A recent decision from the Massachusetts Appeals Court is likely to have a substantial impact on construction contract and claims practice in the Commonwealth. The Massachusetts State College Building Authority (“MSCBA”) hired Suffolk Construction Company, Inc. (“Suffolk”) to serve as general contractor on a dormitory project at Westfield State University (the “Project”). Central Ceilings, Inc. (“Central”) submitted a bid to serve as the subcontractor for exterior heavy metal gauge framing and sheathing, interior light gauge framing, drywall, and hollow metal door frames. The Project was plagued with scheduling difficulties, and Central asked Suffolk for extensions of time on several occasions, while its workforce sat idle, unable to perform its work as a consequence of certain delays, principally caused by Suffolk’s inability to manage and coordinate the project. Suffolk rejected these requests, apparently out of concern about a substantial liquidated damages assessment from MSCBA, if the Project missed its completion date. Central accelerated its performance, and completed its work on a compressed schedule. Central brought a lawsuit against Suffolk for breach of contract, seeking loss of productivity damages in the amount of $321,315, as well as payment of $82,538 for unpaid change orders.
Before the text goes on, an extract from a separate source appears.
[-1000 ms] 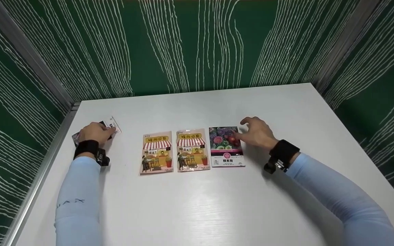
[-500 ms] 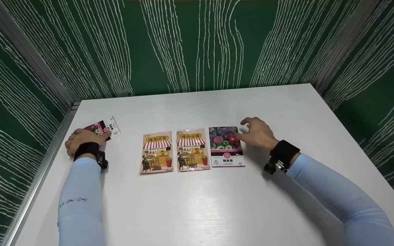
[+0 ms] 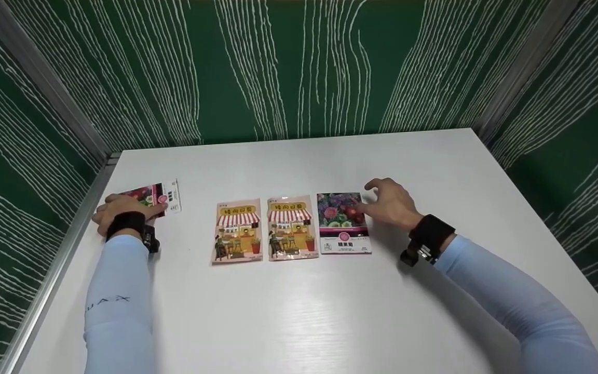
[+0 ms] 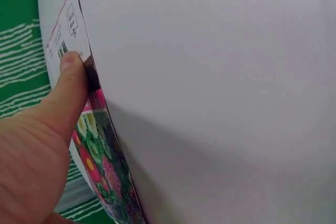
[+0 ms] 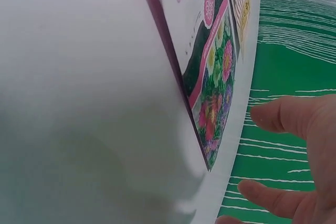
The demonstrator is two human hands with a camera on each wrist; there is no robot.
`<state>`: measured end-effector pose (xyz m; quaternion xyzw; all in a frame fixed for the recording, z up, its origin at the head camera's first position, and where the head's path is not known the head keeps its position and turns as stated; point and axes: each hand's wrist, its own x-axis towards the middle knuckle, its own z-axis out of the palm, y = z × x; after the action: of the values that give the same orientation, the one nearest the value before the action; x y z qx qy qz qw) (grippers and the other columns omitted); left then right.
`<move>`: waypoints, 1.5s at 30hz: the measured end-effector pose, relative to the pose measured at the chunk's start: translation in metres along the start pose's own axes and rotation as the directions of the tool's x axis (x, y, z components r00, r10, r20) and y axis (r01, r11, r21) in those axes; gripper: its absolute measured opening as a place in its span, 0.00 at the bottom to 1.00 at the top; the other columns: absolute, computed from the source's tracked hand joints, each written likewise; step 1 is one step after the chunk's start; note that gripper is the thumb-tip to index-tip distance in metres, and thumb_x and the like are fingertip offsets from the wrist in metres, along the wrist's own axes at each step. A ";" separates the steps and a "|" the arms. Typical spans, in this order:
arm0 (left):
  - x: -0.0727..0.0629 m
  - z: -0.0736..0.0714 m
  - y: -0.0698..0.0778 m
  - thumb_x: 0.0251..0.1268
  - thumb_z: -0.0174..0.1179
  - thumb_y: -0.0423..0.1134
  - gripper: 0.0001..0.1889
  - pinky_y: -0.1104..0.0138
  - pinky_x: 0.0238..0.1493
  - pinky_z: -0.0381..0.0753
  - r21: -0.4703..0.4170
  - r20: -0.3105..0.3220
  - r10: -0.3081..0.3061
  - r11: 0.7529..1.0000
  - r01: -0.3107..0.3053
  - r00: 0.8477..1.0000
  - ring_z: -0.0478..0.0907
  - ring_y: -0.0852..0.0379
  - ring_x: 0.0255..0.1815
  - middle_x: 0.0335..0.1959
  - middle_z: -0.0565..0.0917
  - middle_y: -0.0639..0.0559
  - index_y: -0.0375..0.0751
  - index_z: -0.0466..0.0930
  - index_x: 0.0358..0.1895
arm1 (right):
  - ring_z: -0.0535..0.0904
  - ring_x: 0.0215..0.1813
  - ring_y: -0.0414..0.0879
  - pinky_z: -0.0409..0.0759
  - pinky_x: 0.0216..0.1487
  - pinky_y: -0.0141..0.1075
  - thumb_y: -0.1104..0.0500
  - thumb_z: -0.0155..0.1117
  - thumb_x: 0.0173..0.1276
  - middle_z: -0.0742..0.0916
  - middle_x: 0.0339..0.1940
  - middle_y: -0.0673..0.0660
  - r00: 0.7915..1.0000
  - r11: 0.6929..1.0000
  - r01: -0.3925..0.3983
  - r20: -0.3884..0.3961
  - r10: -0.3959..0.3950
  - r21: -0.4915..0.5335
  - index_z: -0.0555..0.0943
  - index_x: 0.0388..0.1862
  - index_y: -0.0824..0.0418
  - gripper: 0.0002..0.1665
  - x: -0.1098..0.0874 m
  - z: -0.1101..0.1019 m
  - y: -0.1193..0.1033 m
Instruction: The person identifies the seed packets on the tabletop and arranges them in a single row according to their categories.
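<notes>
At the table's left edge my left hand (image 3: 125,208) lies over a flower seed packet (image 3: 169,197). In the left wrist view its straight thumb (image 4: 73,77) presses on the packet's printed face; the other fingers are out of sight there. My right hand (image 3: 390,202) is beside the upper right corner of another flower seed packet (image 3: 344,231), holding nothing. The right wrist view has its thumb and fingers spread apart, clear of that packet (image 5: 210,66). Left of it lie two pink seed packets with a striped awning, the middle one (image 3: 293,228) and the left one (image 3: 238,234).
The packets rest on a white table (image 3: 288,311). Green walls (image 3: 288,72) with white wavy lines enclose its back and sides. A grey metal frame (image 3: 65,254) runs along the left edge.
My left hand first slid left along its packet, then turned the packet clockwise so it lies straighter crosswise. My right hand and the other packets have stayed put.
</notes>
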<state>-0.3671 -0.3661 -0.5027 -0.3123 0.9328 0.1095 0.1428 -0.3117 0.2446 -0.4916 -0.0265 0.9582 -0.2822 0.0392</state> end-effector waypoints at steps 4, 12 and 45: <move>0.005 0.000 -0.007 0.56 0.66 0.85 0.83 0.41 0.60 0.88 -0.063 0.033 -0.032 0.997 0.034 0.999 0.70 0.21 0.69 0.78 0.59 0.06 0.14 0.35 0.86 | 0.82 0.69 0.68 0.80 0.71 0.63 0.43 0.77 0.72 0.84 0.71 0.73 1.000 1.000 0.010 -0.012 -0.010 -0.001 0.81 0.74 0.65 0.40 -0.001 0.001 0.001; -0.016 -0.003 -0.008 0.65 0.72 0.73 0.72 0.38 0.79 0.80 -0.214 -0.008 0.013 0.977 -0.014 1.000 0.69 0.26 0.77 0.79 0.65 0.14 0.18 0.43 0.88 | 0.82 0.69 0.69 0.79 0.73 0.64 0.45 0.78 0.71 0.83 0.72 0.73 0.999 1.000 0.027 -0.030 -0.026 0.008 0.82 0.73 0.65 0.39 -0.003 0.001 0.001; -0.034 -0.021 0.014 0.85 0.59 0.33 0.38 0.70 0.51 0.94 -0.982 0.140 0.036 0.132 0.134 0.990 0.88 0.60 0.51 0.77 0.77 0.49 0.48 0.57 0.92 | 0.82 0.69 0.70 0.80 0.71 0.63 0.50 0.81 0.69 0.86 0.72 0.73 0.994 0.991 0.080 -0.082 -0.072 0.106 0.84 0.71 0.67 0.37 -0.004 -0.002 -0.001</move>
<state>-0.3537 -0.3430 -0.4697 -0.3513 0.6075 0.7116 -0.0346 -0.3074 0.2449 -0.4892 -0.0498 0.9405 -0.3361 -0.0075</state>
Suffolk argued that a “No-damages-for-delay” clause barred Central’s claim for loss of productivity damages. The clause provided, in pertinent part, that the subcontractor “shall have no claim for money damages or additional compensation for delay no matter how caused” but “shall be entitled only to an extension of time for performance of its [work].” The Court rejected Suffolk’s argument on two grounds. First, Suffolk was precluded from invoking the clause because it had materially breached the contract by refusing to allow Central’s requests for extensions of time, thereby depriving Central of its sole contractual remedy. Second, the loss of productivity damages were not “delay” damages, but rather they were project costs incurred by Central as a result of a compressed schedule.
Suffolk also challenged the trial judge’s adoption of the “total cost” method for calculating damages, which had been advocated at trial by Central’s expert witness. This method takes as a measure of damages the difference between the subcontractor’s bid and its ultimate costs. It has been historically disfavored, because it tends to ignore several mitigating factors, such as unrealistic subcontractor bids, and the subcontractor’s own participation in the delay. Here, the Court determined that the “total cost” method was appropriate, largely because the nature of Central’s loss made it impossible or highly impracticable to determine its damages using more traditional methods. Rather, as opined by Central’s expert, the loss was best quantified through the impact it had on manpower, and he reviewed Central’s original estimate for labor costs and compared that against the actual labor costs incurred.
This decision, unless or until reversed or modified by the Massachusetts SJC, will have significant and immediate impact on construction law risk management in Massachusetts. Look for an increase in “total cost” claims, and a corresponding adjustment in drafting “No-damage-for-delay” clauses, including expanding the definition of “delay” damages, and potentially eliminating the right of subcontractors to request additional contract time.